(Entries taken from a collection)
________________________
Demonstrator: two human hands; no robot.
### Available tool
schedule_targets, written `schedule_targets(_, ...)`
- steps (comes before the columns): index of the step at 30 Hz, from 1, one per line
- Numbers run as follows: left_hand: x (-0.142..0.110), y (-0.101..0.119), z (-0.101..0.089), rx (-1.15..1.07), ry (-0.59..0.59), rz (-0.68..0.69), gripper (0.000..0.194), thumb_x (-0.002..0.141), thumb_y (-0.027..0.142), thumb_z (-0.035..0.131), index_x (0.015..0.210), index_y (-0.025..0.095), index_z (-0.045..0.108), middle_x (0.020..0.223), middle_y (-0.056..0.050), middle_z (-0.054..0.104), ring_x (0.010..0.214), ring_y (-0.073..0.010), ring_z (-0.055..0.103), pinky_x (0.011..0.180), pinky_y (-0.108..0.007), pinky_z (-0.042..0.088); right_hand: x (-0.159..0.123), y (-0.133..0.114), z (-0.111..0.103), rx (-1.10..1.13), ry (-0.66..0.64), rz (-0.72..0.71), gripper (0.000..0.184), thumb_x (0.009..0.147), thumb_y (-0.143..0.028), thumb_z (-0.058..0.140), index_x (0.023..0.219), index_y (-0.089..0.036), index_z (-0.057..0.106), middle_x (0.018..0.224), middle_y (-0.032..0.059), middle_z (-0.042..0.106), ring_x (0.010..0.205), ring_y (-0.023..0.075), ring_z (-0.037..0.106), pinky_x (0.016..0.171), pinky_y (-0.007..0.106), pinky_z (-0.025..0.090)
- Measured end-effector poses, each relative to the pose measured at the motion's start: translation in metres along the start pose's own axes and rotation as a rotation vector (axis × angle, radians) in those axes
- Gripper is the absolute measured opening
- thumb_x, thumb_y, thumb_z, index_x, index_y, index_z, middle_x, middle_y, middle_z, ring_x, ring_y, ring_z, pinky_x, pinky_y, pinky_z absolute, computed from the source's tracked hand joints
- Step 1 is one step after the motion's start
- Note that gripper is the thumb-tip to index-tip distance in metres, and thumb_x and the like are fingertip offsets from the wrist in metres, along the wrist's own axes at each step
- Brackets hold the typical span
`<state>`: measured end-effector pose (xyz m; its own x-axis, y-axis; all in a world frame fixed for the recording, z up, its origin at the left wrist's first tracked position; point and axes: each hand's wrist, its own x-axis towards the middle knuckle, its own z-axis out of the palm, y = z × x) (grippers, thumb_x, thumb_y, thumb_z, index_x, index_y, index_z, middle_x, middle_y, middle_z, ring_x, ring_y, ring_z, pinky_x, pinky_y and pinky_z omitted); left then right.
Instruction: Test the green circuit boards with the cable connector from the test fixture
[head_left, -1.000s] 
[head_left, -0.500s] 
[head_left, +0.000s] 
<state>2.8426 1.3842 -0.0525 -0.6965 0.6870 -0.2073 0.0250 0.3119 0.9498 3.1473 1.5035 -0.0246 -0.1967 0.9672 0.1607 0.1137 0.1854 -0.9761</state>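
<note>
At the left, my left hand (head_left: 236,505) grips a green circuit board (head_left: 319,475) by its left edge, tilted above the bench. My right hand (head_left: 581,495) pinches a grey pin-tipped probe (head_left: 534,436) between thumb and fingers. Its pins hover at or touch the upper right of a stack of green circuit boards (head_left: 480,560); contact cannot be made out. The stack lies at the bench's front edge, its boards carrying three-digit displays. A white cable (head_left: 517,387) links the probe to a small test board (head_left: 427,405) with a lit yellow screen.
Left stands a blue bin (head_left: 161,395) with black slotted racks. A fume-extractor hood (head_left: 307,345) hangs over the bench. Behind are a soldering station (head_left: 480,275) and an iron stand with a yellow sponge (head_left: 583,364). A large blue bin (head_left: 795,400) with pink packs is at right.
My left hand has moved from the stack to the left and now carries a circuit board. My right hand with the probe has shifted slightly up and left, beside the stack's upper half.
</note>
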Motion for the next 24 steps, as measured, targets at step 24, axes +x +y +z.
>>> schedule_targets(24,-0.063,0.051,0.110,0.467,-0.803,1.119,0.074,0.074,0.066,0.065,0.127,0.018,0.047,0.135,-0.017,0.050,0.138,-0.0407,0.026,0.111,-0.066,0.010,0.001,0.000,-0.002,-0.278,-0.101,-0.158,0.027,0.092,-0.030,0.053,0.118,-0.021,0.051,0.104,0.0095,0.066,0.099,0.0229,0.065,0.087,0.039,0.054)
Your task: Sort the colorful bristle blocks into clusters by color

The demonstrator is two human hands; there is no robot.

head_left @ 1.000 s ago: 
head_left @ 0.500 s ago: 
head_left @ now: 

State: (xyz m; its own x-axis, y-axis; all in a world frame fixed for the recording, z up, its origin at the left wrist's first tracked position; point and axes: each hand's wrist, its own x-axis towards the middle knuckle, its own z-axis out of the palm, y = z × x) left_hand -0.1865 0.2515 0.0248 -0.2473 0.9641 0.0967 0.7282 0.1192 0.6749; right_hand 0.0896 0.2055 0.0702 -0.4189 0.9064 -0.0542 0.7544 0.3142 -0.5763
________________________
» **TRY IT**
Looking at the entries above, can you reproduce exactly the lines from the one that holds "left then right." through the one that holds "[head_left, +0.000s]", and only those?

» **ANSWER TO THIS PROBLEM**
`<state>`: measured end-effector pose (xyz m; its own x-axis, y-axis; all in a world frame fixed for the recording, z up, its origin at the left wrist's first tracked position; point and axes: each hand's wrist, its own x-axis towards the middle knuckle, its own z-axis out of the palm, y = z × x) (grippers, thumb_x, thumb_y, thumb_z, index_x, index_y, index_z, middle_x, middle_y, middle_z, ring_x, ring_y, ring_z, pinky_x, pinky_y and pinky_z omitted); left then right.
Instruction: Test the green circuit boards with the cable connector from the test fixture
[head_left, -1.000s] 
[head_left, -0.500s] 
[head_left, +0.000s] 

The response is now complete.